»»

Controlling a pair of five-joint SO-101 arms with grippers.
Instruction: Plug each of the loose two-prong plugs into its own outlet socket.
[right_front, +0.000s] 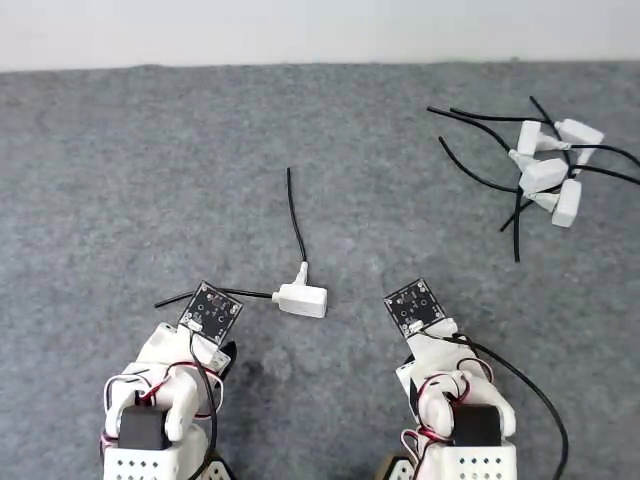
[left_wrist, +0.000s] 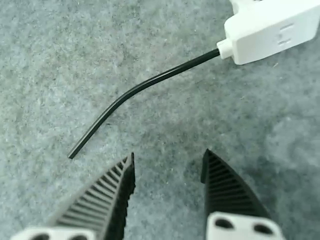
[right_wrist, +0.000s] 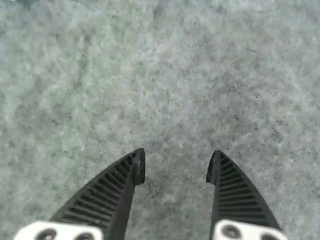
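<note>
Grey, felt-like cloth covers your worktop (right_front: 150, 180). Near its middle, a little toward the near edge, you see a white block (right_front: 301, 300) lying flat. One black cable (right_front: 235, 293) runs from the block toward the left edge. A small white plug (right_front: 302, 271) touches the far side of the block, and its own thin cable goes toward the far edge. Whether this plug is pushed fully into the block, I cannot tell.

At the far right corner there is a heap of white plugs (right_front: 548, 172) with black cables tangled together, well apart from the block.

Your two arms stand at the near edge, side by side. Your left gripper (left_wrist: 169, 159) hangs over the bare cloth with its jaws apart and nothing between them. The loose end of the black cable lies just beside one fingertip, and the white block is a bit further. Your right gripper (right_wrist: 178, 157) also has its jaws apart, with nothing between them, above bare grey cloth to the right of the block.
</note>
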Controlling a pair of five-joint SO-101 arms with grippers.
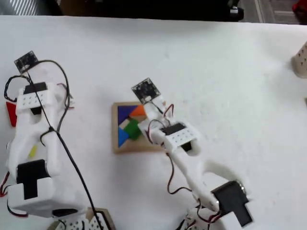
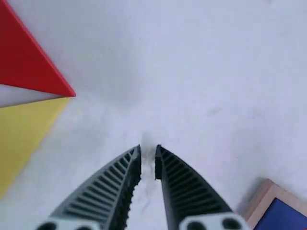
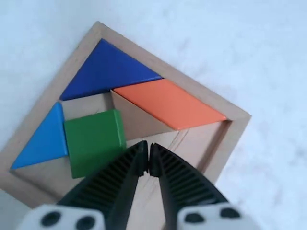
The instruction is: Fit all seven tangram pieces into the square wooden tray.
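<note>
White tabletop (image 1: pixel 230 72): the tray (image 1: pixel 115 136), four pieces in, is overhung by the right hand (image 3: pixel 147 158), tips together, likely for nudging the square (image 3: pixel 93 141); red piece (image 2: pixel 24 57) and yellow piece (image 2: pixel 19 134) are left beside the closed, empty left hand (image 2: pixel 147 163).

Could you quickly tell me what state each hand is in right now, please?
Left hand: closed, holding nothing, over the table.
Right hand: closed, holding nothing, above the wooden tray.
</note>
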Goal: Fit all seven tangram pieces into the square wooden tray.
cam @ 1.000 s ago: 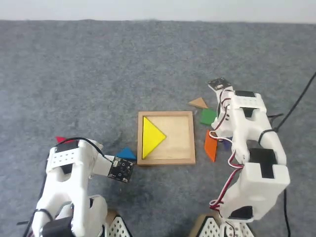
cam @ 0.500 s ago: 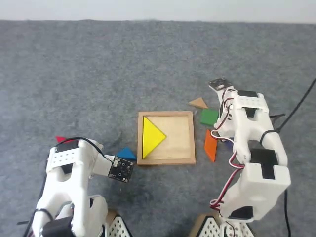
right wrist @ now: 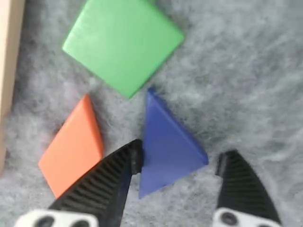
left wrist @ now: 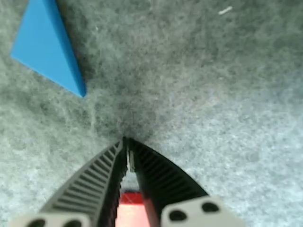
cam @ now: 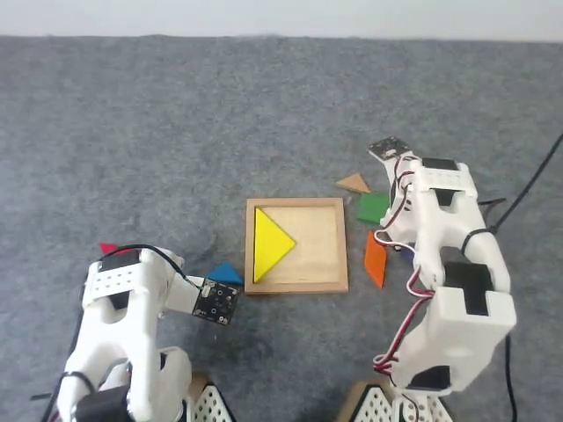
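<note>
The square wooden tray [cam: 325,215] lies mid-table with a yellow triangle [cam: 270,243] in its left half. My right gripper [right wrist: 180,161] is open and hangs low over a dark blue triangle [right wrist: 168,144], one finger at either side of it. Beside that piece lie a green square [right wrist: 123,45] and an orange parallelogram [right wrist: 73,146]. A tan triangle [cam: 354,183] sits behind the green square [cam: 371,207]. My left gripper [left wrist: 125,142] is shut, its tips on the carpet near a light blue triangle [left wrist: 47,45]. A red piece [cam: 108,249] lies at the far left.
The tray's wooden edge [right wrist: 7,56] lies close to the orange piece. The right arm's body [cam: 440,202] covers the carpet right of the tray. Grey carpet stretches open behind the tray and to the left.
The right arm has crept a touch farther from the camera and leftward. The left arm and all the pieces stay where they were.
</note>
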### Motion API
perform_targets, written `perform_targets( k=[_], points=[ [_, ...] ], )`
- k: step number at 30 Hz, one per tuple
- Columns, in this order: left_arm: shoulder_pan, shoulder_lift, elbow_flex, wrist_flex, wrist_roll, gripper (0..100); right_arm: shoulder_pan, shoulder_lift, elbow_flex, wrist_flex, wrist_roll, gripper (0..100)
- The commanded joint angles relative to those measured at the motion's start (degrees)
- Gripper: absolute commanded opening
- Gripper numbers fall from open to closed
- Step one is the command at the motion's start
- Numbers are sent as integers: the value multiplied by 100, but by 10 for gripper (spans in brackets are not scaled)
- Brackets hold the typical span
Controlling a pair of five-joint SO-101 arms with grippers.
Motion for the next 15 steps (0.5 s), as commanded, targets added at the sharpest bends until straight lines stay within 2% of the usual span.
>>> perform_targets(
  k=[1,8,15],
  points=[
    [9,-141,13,-79,44,11,-110,4,-158,75,97,170],
    [9,-141,13,-79,44,11,-110,-40,-158,92,97,169],
    [9,-141,13,-79,44,11,-101,-57,-519,664,62,166]
  ],
)
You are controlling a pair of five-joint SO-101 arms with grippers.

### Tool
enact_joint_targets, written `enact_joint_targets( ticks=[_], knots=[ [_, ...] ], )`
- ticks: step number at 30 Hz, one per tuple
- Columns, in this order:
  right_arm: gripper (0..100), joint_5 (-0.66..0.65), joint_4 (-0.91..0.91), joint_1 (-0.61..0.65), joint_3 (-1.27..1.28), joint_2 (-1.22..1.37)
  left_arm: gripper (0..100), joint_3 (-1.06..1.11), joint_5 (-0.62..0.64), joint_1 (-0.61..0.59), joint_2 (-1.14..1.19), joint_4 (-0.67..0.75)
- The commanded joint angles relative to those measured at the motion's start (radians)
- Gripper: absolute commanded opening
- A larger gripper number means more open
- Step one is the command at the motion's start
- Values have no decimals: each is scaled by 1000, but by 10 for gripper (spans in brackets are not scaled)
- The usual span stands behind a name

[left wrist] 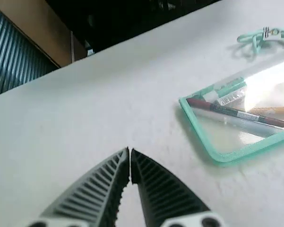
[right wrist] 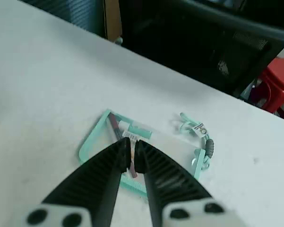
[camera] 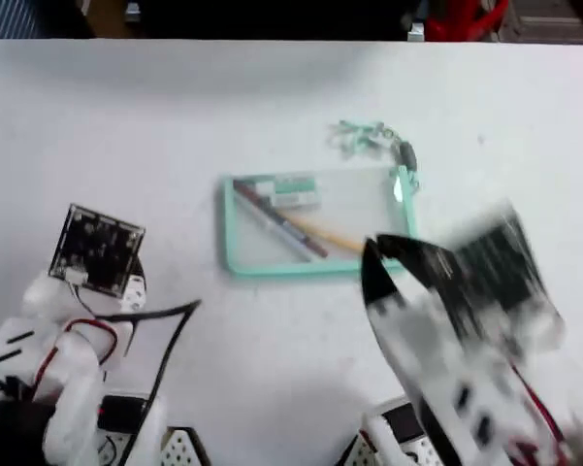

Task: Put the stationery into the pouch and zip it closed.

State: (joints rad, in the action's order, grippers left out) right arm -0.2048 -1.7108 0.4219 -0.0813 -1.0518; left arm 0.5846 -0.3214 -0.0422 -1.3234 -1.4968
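A clear pouch [camera: 228, 233] with a teal rim lies flat mid-table. Inside it are a dark red pen [camera: 276, 221], a wooden pencil [camera: 335, 236] and a white-and-green eraser [camera: 289, 191]. A teal cord [camera: 367, 138] trails from its far right corner. My right gripper [camera: 369, 256] is shut with nothing in it, over the pouch's near right edge; its wrist view has the shut gripper [right wrist: 132, 144] above the pouch [right wrist: 87, 142]. My left gripper [left wrist: 130, 152] is shut and empty over bare table, well to the left of the pouch [left wrist: 198, 137] and the pen [left wrist: 236, 112].
The left arm's camera board [camera: 97, 248] and black cables [camera: 165, 320] sit at the near left. The white table runs to a far edge with dark room behind. A red stool [right wrist: 279, 80] stands beyond the table.
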Motion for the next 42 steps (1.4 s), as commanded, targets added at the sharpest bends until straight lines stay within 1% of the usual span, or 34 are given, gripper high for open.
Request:
enact_joint_targets(
  ticks=[1,4,7,8,11,13,15,17,19,23,26,31,32,33,35,39,42],
  knots=[
    [17,9,-1,8,31,-124,23,8,5,12,-154,52],
    [17,9,-2,8,89,-216,23,112,-60,12,-331,84],
    [17,9,1,-16,150,-344,23,207,-103,8,-513,80],
    [17,9,13,-38,173,-392,23,221,-103,2,-532,74],
    [17,9,68,-134,285,-553,24,232,-104,-31,-490,68],
    [17,9,111,-189,404,-667,24,252,-106,-31,-496,95],
    [17,-2,157,-213,545,-765,24,302,-107,-33,-499,153],
    [18,-20,173,-217,663,-753,24,381,-107,-35,-499,229],
    [18,-81,206,-220,761,-728,24,468,-101,-35,-499,308],
    [18,-104,340,-220,847,-757,24,637,-98,-35,-499,448],
    [18,-104,484,-220,970,-748,24,772,-98,-33,-499,535],
    [18,-107,811,-222,1399,-748,24,1111,-98,-33,-499,769],
    [18,-110,874,-222,1484,-748,24,1111,-97,-33,-492,766],
    [19,-110,924,-222,1557,-748,24,1097,-97,-33,-489,727],
    [19,-110,974,-220,1669,-748,27,1088,-97,-31,-493,669],
    [21,-106,966,-222,1774,-740,28,1108,-97,-27,-496,568],
    [19,-104,892,-222,1772,-748,47,1108,-97,-18,-496,431]
  ],
)
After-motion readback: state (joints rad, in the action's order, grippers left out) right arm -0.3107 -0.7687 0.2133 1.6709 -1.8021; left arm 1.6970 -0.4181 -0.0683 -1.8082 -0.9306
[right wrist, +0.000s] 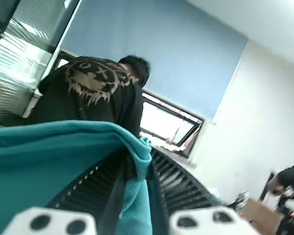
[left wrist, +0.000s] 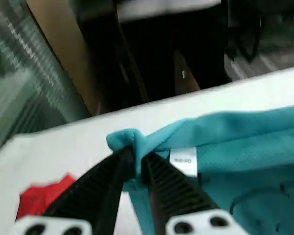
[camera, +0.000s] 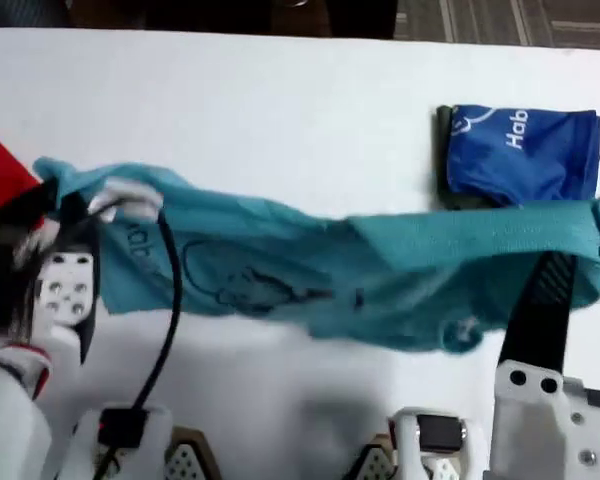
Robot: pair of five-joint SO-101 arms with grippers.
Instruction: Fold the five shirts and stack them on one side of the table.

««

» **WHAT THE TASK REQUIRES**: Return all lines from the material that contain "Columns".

» **ANSWER FOR THIS EXERCISE**:
- Columns, in this order: left_arm: shoulder_pan, shoulder_lift, elbow_flex, wrist_flex, wrist_roll, gripper (0..100); right_arm: shoulder_pan, shoulder_lift, elbow_flex, wrist_flex, wrist_roll, gripper (0..100)
- Columns, in this order:

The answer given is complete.